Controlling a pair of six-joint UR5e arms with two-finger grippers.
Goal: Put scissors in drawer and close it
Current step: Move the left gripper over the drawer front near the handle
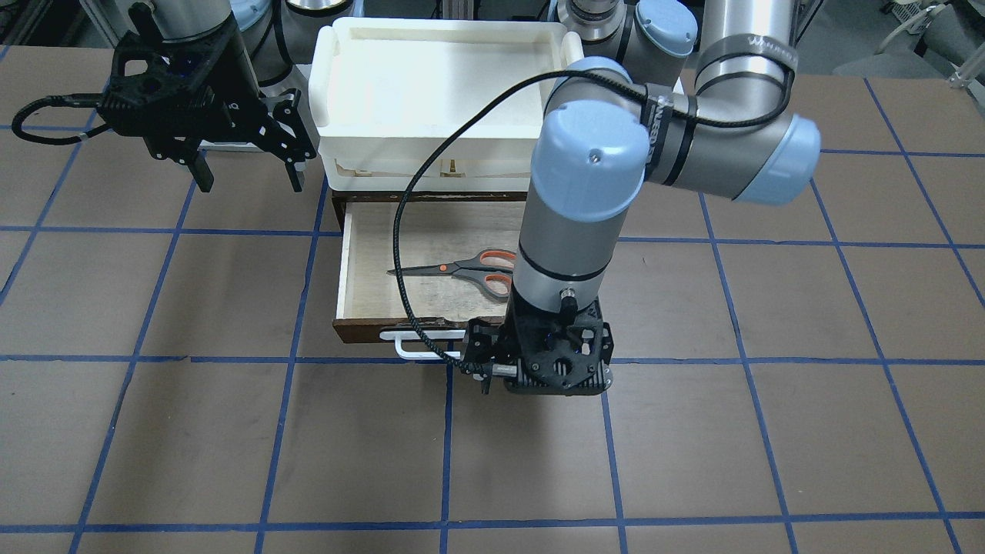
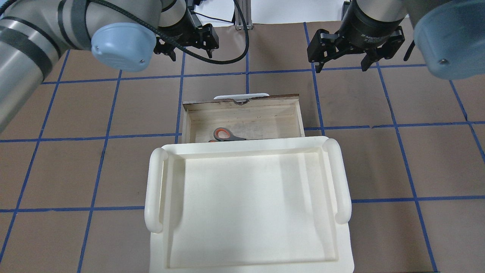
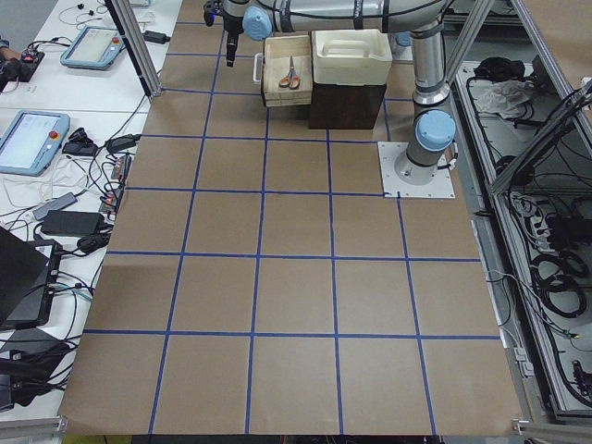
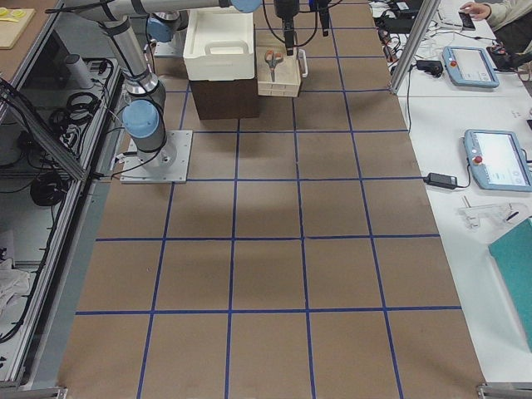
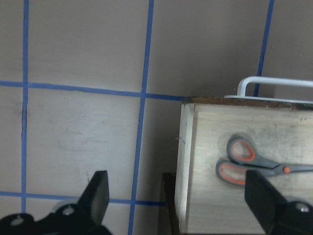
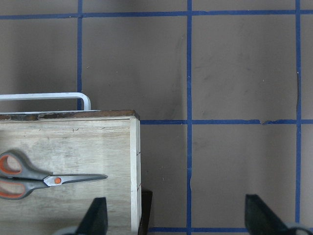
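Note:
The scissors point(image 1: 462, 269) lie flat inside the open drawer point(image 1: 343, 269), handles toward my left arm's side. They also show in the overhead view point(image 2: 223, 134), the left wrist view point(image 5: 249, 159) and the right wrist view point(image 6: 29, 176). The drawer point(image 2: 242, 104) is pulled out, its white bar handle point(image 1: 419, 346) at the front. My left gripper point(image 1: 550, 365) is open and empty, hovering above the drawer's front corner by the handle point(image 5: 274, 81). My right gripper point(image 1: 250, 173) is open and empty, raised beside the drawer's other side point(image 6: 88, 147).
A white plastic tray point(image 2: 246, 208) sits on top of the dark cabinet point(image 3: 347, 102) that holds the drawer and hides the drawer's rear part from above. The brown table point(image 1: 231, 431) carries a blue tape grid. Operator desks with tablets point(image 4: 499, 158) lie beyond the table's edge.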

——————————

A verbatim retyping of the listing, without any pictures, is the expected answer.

Controlling a pair of six-joint UR5e arms with two-finger grippers.
Goal: Put scissors in drawer and close it
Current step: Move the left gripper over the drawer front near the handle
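Note:
The scissors point(image 1: 462, 269) lie flat inside the open drawer point(image 1: 343, 269), handles toward my left arm's side. They also show in the overhead view point(image 2: 223, 134), the left wrist view point(image 5: 249, 159) and the right wrist view point(image 6: 29, 176). The drawer point(image 2: 242, 104) is pulled out, its white bar handle point(image 1: 419, 346) at the front. My left gripper point(image 1: 550, 365) is open and empty, hovering above the drawer's front corner by the handle point(image 5: 274, 81). My right gripper point(image 1: 250, 173) is open and empty, raised beside the drawer's other side point(image 6: 88, 147).
A white plastic tray point(image 2: 246, 208) sits on top of the dark cabinet point(image 3: 347, 102) that holds the drawer and hides the drawer's rear part from above. The brown table point(image 1: 231, 431) carries a blue tape grid. Operator desks with tablets point(image 4: 499, 158) lie beyond the table's edge.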

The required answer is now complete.